In late summer, the Commerce Department and the U.S. Trade Representative submitted a report to the White House that contained a “menu of options,” according to one trade official who had seen the document. White House officials — among them, NEC director Gary Cohn and then-strategist Steve Bannon, for instance — wrestled with widely varying viewpoints and could not agree on a course of action, according to two senior administration officials and an outside advisor close to the White House.
When Secretary Ross briefed lawmakers on the progress of the investigations into steel and aluminum in July, he said a final decision was on hold because of the “legislative calendar,” three attendees told CNBC. At the time, the White House was still pushing the Senate to pass the Better Care health care plan.
Sen. Sherrod Brown (D-Ohio) described the briefing in a podcast with the Alliance for American Manufacturing. “The president doesn’t seem to think we can do two things at once, that we could do health care and this,” Brown said, referencing the fears the steel investigation could “cost some [Republican] votes.”
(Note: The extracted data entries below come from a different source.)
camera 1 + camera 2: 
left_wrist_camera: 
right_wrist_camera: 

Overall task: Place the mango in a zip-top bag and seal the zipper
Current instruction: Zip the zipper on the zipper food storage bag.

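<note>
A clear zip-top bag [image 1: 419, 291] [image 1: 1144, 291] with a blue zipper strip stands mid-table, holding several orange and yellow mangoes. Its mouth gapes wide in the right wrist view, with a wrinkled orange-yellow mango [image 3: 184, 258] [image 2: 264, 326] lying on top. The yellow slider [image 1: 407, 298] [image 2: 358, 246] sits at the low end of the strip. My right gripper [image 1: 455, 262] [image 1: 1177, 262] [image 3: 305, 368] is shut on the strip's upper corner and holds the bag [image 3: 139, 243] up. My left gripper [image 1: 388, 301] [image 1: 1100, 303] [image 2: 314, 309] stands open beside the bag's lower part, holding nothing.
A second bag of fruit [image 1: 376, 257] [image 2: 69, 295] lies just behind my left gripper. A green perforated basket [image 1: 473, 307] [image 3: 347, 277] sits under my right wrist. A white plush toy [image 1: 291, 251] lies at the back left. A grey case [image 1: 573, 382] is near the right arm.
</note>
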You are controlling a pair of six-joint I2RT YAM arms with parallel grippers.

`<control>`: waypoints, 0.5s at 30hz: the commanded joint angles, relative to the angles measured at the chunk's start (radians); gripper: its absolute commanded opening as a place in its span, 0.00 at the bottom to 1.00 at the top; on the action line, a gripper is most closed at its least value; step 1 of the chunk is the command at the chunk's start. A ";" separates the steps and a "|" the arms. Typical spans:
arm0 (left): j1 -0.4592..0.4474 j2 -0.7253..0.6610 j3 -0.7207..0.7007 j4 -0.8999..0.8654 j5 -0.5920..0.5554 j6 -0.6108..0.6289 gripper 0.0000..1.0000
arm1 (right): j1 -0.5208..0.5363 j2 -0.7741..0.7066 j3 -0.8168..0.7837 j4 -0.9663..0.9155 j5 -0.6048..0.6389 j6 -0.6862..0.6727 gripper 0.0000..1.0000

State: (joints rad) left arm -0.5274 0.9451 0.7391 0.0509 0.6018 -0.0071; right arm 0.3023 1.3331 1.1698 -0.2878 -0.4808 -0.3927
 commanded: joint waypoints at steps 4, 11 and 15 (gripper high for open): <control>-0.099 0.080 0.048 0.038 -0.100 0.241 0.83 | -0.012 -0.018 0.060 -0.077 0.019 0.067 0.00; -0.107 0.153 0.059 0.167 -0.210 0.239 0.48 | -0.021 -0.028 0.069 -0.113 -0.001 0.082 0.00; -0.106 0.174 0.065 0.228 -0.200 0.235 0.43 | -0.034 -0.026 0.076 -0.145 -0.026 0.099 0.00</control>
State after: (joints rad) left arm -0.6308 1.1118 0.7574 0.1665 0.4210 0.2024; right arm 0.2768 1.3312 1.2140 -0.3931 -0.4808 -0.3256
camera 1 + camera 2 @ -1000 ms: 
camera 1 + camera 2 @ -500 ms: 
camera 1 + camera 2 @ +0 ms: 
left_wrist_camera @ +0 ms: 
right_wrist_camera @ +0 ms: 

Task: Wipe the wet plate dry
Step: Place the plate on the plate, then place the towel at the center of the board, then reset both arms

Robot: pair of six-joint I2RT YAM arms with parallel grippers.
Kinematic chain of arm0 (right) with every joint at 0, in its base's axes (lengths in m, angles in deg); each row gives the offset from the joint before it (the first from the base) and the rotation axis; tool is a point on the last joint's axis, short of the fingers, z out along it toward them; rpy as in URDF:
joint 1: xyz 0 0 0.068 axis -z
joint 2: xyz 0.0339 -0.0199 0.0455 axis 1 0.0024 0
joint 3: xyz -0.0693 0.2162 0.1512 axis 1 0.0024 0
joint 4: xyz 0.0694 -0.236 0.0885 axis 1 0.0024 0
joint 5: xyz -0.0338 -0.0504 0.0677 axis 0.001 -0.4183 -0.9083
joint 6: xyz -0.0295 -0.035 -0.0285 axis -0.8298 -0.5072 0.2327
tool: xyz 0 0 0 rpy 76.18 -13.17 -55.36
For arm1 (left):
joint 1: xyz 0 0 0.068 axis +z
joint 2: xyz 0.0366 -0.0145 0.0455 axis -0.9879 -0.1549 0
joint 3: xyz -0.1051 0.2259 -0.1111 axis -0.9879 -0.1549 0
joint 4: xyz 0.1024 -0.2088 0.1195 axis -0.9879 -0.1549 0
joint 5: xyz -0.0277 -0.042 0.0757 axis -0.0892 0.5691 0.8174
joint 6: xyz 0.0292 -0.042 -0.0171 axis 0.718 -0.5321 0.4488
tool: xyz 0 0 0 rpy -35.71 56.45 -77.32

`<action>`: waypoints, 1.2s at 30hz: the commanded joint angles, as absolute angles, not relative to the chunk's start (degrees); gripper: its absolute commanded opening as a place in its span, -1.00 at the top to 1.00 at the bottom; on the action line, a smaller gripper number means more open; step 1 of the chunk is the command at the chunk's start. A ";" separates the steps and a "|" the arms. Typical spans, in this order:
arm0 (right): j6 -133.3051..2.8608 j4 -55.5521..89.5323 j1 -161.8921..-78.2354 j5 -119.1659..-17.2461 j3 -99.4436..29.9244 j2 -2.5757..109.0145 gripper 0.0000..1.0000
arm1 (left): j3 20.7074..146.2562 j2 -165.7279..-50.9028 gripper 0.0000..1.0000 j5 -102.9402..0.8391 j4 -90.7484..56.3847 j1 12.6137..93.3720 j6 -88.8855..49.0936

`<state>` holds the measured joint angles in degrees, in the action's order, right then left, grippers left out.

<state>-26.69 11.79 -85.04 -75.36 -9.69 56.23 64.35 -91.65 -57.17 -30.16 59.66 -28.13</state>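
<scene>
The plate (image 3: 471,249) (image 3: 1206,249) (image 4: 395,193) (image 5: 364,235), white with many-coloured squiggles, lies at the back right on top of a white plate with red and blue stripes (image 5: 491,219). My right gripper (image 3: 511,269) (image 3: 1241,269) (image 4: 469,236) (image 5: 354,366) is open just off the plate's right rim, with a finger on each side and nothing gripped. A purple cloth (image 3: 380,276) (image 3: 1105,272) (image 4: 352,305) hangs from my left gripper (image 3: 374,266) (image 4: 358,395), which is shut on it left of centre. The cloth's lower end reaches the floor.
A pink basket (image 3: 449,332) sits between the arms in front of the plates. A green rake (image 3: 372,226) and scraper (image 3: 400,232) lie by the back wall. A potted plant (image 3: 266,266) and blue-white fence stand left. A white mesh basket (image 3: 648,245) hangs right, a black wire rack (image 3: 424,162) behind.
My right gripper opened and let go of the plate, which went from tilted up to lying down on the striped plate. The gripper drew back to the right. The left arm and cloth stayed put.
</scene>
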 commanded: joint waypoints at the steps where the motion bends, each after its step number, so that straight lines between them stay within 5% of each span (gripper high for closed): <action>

Brown feared waiting until after tax reform efforts to unveil an announcement would delay the decision “basically forever,” concluding the industry would have been better off if the White House “hadn’t even brought it up.”
The White House plans to announce the result of its 232 investigation before the President goes to China in November, according to two senior administration officials and a lobbyist briefed on the plan. A further delay on a tariff announcement would not only keep congressional frustration at bay, officials say it would also arm the US with economic leverage when approaching conversations of national security — issues that prior Administrations have sought to de-link.
“At various times, the president has indicated he’s willing to pull his punches on trade issues if it serves a broader interest,” said Ambassador Michael Froman, U.S. Trade Representative for the Obama administration and chief negotiator on the Trans-Pacific Partnership.
It’s unclear how the so-called softening would play out as the U.S. renegotiates NAFTA. Public comments from Lighthizer and the president himself have taken a harsher tone. Trump, in the weeks that followed, suggested no fewer than four times that the U.S. would, in fact, withdraw from the agreement.
Even so, USTR officials in private offer a measured approach. A USTR official said before the first round of negotiations that the US would draw from previously ditched trade agreements like the Trans-Pacific Partnership, if it was deemed the “best text out there.”
“The president continues to say what he said on the campaign,” said Cindy Braddon, president of Braddon Group, which has engaged with the White House and Congress on trade issues. “But the staff is more transparent with their consultations with Congress.”